What is IR like in the US? And how does it compare with other markets?
This article was produced in association with ELITE Connect. It was originally published on the ELITE Connect platform.
While the principles and purpose remain the same, subtle differences exist between IR in the US and its global counterparts. Often, these differences are the result of regulation, but they can also be down to preferred business culture.
For example, while global IR tends to favor roadshows (averaging 8.6 per year*), the US prefers industry conferences (averaging 7.1 annually compared with 5.7 roadshows). This decision is often in response to Regulation Fair Disclosure (Reg FD), which rules that publicly traded companies must disclose material information to all investors at the same time.

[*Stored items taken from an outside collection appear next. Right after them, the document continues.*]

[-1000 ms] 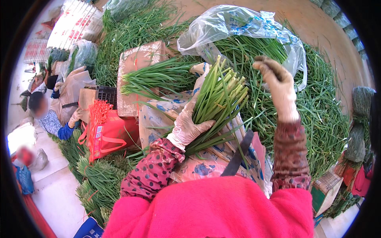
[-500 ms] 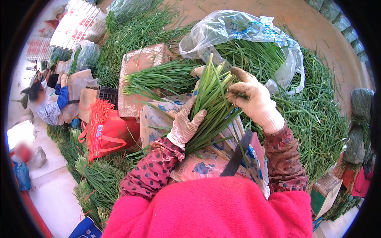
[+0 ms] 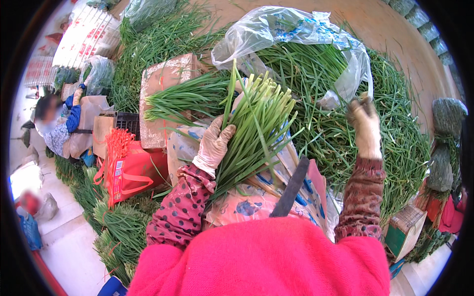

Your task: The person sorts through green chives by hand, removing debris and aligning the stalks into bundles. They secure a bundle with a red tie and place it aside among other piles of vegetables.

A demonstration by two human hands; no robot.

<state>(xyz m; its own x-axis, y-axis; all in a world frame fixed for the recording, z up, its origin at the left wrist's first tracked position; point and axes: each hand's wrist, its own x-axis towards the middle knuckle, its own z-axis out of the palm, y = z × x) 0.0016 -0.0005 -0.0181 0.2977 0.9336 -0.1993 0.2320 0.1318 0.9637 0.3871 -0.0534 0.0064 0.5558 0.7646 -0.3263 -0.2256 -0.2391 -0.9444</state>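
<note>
My left hand (image 3: 213, 145), in a whitish glove, is closed around a bunch of garlic chives (image 3: 261, 116), its pale cut ends fanned away from me. One stalk stands apart from the bunch, near the thumb. Off to the right, my right hand (image 3: 366, 126) hovers at the loose heap of chives (image 3: 390, 165), beside a clear plastic bag (image 3: 353, 81). Its glove has darkened fingertips, smeared by motion, so what they hold cannot be made out. Another bunch of chives (image 3: 190, 96) lies on a worn brown block (image 3: 154, 129) beyond my left hand.
Left of my lap stands a red bag (image 3: 143, 170) with red ties (image 3: 121, 143) hanging over it. Finished chive bundles (image 3: 123, 222) line the floor nearby. A person (image 3: 61, 126) sits at the far left. A box (image 3: 405, 232) stands at lower right.
My right hand has left the bunch and moved right to the heap. The bunch in my left hand has shifted slightly left, its cut ends now spread wider.
</note>
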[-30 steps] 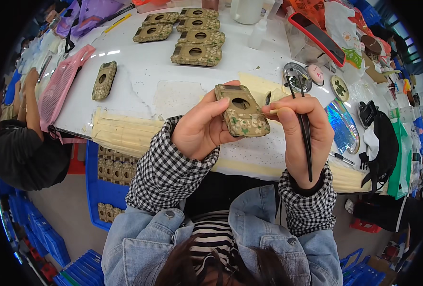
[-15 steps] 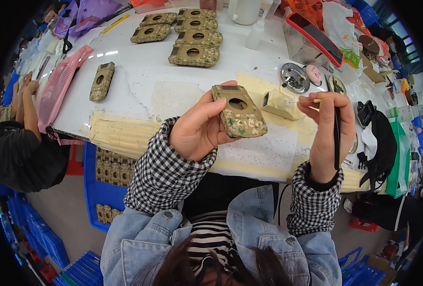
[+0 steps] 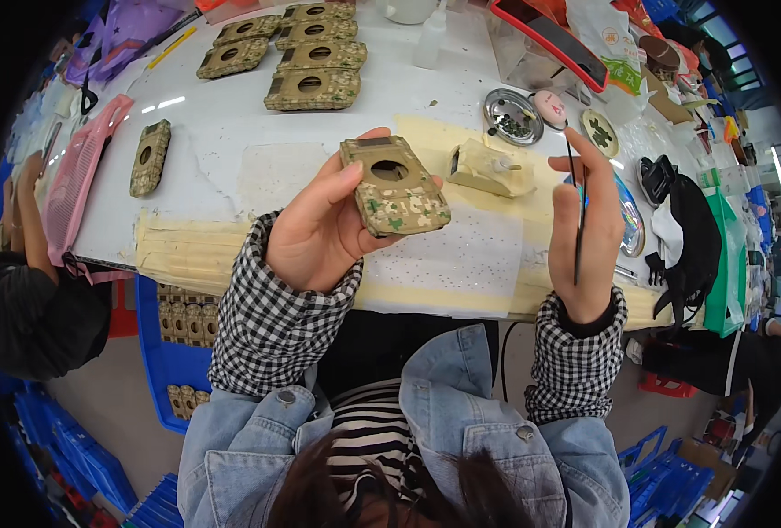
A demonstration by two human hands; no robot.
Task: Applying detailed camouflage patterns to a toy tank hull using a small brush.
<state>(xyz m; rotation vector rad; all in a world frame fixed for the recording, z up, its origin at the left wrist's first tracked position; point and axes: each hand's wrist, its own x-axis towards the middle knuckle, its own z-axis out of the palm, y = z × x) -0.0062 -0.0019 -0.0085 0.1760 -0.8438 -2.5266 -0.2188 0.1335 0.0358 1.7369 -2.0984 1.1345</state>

As conferences are mostly webcast and publicly available, Reg FD compliance is achieved.
Roadshows, meanwhile, help to highlight the way the US market can be more short-term focused than others. ‘Our senior management feedback is always great from European roadshows,’ says Nils Paellmann, head of IR at T-Mobile US. ‘This is mainly due to European investors having a longer-term strategic focus, which contrasts with the short-term momentum and quarterly focus often seen in the US.’
A US IR snapshot
• Smaller teams: The US falls slightly behind the global average of 2.6 team members, with 2.2
• Greater CFO reporting: 71 percent of IR teams report to the CFO compared with the global average of 64 percent
• Bigger budgets: US budgets average $507,000, compared with the $491,000 globally
• Fewer one-on-one meetings: US meetings average 159, fewer than the 204 global average
• More senior management one-on-ones: Despite fewer meetings, 52 percent of US one-on-ones involve senior management versus 44 percent globally
• Less international travel: The US’ position as the biggest market for equity assets means fewer international trips. Last year’s top five destinations for US IR teams were New York, Boston, Chicago, San Francisco and Los Angeles
Overcoming economic uncertainty is a current challenge, with fears of US recession returning to the fore, as Paellmann comments: ‘Investors are definitely distracted by the potential of another period of recession. We’re seeing a renewed level of investor caution, with many potential investors seeking reassurance on what will happen to business models if recession strikes again.’
Another concern – particularly with proxy season close at hand – is the influence of proxy advisers. ‘The fact that Glass Lewis and ISS, the two US-based advisory firms, have a large roster of clients means they can have an extraordinary influence on the outcome of director appointments and other proxy voting matters,’ comments Ruth Cotter, senior vice president of HR, corporate communications & IR at AMD.
‘This is especially concerning for smaller public companies that, in many cases, don’t have access to the advisory firms to the extent larger companies may, meaning there really isn’t a level playing field.’
And the solution? ‘The SEC introduced some guidelines last year, but it needs to do more,’ Cotter concludes. ‘We need more robust regulation to create equal information access during proxy season that will benefit shareholders and companies alike.’